Re: Very simple parser

Arie Peterson
Gregory Propf wrote:

> As a programming exercise I'm trying to use the State monad to create a
> simple parser.  It's for a very simple assembly language for a simple
> virtual machine.  The state is a string of instructions.  I want to be
> able to call something like getNextInstruction to pull out the next
> instruction and then update the state (string).  I know I can do this
> non-monadically by just passing the string explicitly each time but I'd
> like to learn more about the State monad.  I also know about Parsec and
> Happy and so forth but this is just an exercise so I want to do it this
> way.  Any ideas?  I can't seem to get anything to work.  I've tried
> different things but I suspect I'm just missing something basic.  Can
> someone post a simple prototype for this?  Just assume the instructions
> are integers.

Did you look at the documentation for the State monad?
<http://haskell.org/ghc/docs/latest/html/libraries/mtl/Control-Monad-State-Lazy.html>
It also contains some examples.

Getting the next instruction sounds like a job for 'get'; to remove it
from the state you might use 'put' or 'modify'.

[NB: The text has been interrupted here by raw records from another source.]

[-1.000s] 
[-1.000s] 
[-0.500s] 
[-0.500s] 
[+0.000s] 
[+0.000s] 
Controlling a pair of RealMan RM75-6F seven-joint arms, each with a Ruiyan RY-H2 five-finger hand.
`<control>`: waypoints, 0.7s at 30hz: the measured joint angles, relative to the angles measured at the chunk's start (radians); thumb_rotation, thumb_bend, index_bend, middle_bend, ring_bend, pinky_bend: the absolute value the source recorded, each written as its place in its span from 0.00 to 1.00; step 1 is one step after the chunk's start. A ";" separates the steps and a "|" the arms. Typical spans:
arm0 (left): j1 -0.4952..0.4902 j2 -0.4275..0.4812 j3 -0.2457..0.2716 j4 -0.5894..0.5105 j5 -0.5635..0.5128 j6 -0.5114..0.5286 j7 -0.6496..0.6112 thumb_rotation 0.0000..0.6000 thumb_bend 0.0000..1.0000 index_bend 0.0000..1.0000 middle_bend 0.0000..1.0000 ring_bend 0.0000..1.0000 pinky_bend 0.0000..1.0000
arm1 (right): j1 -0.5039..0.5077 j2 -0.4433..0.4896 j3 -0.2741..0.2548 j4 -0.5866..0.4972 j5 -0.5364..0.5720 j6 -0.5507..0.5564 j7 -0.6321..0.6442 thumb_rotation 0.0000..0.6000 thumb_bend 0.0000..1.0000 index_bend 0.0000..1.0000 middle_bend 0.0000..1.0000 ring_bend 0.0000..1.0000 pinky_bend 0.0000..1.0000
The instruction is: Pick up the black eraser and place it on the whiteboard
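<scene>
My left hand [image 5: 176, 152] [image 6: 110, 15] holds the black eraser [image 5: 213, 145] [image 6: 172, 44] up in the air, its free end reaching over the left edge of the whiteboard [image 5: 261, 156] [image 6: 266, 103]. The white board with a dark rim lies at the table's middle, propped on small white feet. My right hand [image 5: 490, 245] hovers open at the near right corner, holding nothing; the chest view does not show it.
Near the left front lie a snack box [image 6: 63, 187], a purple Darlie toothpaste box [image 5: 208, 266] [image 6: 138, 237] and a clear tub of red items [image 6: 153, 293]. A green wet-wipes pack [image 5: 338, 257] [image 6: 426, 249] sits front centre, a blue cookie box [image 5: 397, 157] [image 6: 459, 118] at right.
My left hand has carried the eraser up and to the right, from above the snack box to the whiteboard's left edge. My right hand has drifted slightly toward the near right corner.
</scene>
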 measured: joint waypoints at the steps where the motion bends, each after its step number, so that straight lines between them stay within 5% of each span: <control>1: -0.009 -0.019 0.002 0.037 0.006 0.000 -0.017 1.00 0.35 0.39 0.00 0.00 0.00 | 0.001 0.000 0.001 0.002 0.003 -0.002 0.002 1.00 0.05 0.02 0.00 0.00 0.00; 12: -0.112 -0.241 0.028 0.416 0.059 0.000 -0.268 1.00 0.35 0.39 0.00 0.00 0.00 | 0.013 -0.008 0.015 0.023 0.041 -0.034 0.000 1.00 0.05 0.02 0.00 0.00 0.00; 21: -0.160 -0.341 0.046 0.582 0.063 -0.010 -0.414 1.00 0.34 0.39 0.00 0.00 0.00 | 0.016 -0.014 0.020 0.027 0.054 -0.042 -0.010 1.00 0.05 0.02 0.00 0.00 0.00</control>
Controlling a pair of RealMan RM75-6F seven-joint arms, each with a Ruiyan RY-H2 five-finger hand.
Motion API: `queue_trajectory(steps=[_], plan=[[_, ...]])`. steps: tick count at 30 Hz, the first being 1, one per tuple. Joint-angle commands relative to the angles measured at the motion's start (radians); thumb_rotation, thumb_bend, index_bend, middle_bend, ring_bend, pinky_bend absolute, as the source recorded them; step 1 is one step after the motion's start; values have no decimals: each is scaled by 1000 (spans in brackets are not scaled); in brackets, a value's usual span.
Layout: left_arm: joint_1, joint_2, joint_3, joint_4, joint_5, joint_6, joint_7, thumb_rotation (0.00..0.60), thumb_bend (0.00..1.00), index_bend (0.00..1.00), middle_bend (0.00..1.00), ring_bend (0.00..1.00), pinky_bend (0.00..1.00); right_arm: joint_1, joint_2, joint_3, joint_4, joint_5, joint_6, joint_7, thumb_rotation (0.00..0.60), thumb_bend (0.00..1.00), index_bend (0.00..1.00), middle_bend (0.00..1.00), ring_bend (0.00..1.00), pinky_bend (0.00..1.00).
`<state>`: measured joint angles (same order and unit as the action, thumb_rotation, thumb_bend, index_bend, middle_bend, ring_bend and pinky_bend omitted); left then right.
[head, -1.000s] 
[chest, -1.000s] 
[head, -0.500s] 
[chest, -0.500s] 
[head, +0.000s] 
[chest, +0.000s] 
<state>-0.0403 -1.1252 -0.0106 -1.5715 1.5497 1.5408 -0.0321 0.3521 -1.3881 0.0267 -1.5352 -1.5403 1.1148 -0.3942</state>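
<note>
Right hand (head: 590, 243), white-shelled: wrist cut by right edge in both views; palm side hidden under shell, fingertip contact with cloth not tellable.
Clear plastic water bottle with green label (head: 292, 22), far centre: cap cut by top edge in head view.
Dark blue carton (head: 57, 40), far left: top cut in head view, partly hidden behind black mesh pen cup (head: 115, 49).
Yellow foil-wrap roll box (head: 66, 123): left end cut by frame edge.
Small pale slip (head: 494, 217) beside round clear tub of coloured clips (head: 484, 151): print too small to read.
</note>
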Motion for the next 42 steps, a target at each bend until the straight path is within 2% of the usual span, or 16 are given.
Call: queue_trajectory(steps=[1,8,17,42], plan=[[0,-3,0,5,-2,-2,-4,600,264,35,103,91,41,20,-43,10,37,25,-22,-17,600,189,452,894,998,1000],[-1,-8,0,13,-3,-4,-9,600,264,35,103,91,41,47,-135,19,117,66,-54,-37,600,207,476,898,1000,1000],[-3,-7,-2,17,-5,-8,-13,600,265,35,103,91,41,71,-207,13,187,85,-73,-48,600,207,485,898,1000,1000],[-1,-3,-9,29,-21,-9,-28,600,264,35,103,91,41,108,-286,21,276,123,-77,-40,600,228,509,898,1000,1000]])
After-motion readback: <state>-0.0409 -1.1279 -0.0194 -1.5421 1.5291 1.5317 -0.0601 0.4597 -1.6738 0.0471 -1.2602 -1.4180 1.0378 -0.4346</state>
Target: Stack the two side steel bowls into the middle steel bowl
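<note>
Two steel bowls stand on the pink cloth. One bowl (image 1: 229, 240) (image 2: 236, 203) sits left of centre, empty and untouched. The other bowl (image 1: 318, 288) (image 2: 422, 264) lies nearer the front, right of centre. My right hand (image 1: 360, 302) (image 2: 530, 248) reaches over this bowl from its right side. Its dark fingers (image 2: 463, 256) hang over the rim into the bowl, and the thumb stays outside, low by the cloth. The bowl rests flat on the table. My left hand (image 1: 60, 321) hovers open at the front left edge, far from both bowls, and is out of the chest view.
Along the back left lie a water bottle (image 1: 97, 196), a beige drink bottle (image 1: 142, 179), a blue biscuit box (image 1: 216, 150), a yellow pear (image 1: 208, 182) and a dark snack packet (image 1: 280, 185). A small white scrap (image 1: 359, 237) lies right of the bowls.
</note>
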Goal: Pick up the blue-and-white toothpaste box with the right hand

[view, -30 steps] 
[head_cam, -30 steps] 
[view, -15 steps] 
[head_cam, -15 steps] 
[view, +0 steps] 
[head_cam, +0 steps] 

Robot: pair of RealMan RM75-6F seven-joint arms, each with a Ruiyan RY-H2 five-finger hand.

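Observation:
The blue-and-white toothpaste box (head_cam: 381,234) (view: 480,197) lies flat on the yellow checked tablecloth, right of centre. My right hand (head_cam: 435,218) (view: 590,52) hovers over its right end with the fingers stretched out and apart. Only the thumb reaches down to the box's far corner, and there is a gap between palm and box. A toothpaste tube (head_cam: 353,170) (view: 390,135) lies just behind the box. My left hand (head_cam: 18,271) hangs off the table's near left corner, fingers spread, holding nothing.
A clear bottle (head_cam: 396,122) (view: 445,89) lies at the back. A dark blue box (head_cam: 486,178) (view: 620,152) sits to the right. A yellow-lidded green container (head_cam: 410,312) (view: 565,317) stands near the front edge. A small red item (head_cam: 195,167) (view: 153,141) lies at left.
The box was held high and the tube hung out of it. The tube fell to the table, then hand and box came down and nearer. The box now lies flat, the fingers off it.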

If this doesn't help, can you show something you tried?


Greetings,

Arie

_______________________________________________
Haskell-Cafe mailing list
[hidden email]
http://www.haskell.org/mailman/listinfo/haskell-cafe
Reply | Threaded
Open this post in threaded view
|

Re: Very simple parser

Stefan O'Rear
In reply to this post by Gregory Propf
vim: set ft=lhaskell:

On Mon, Jul 02, 2007 at 02:25:57PM -0700, Gregory Propf wrote:
| As a programming exercise I'm trying to use the State monad to create
| a simple parser.  It's for a very simple assembly language for a
| simple virtual machine.  The state is a string of instructions.  I
| want to be able to call something like getNextInstruction to pull out
| the next instruction and then update the state (string).  I know I can
| do this non-monadically by just passing the string explicitly each
| time but I'd like to learn more about the State monad.  I also know
| about Parsec and Happy and so forth but this is just an exercise so I
| want to do it this way.  Any ideas?  I can't seem to get anything to
| work.  I've tried different things but I suspect I'm just missing
| something basic.  Can someone post a simple prototype for this?  Just
| assume the instructions are integers.

For an example, here is the simplest parser type I know of; LL(1) a la
Crenshaw.

Our parser is simply a stateful computation using the rest of the input.

> import Char
> import Control.Monad.State

> type P = State [Char]

Simple primitives.  We need to be able to see what the next character
is.  Notice that we return Maybe because there might not be a next
character.  Also note the use of the State data constructor to modify
the value and return at the same time.

> look :: P (Maybe Char)
> look = State $ \ st -> case st of
>     []      -> (Nothing,  [])
>     (c:cs)  -> (Just c,   c:cs)

We need to do tests occasionally on the values.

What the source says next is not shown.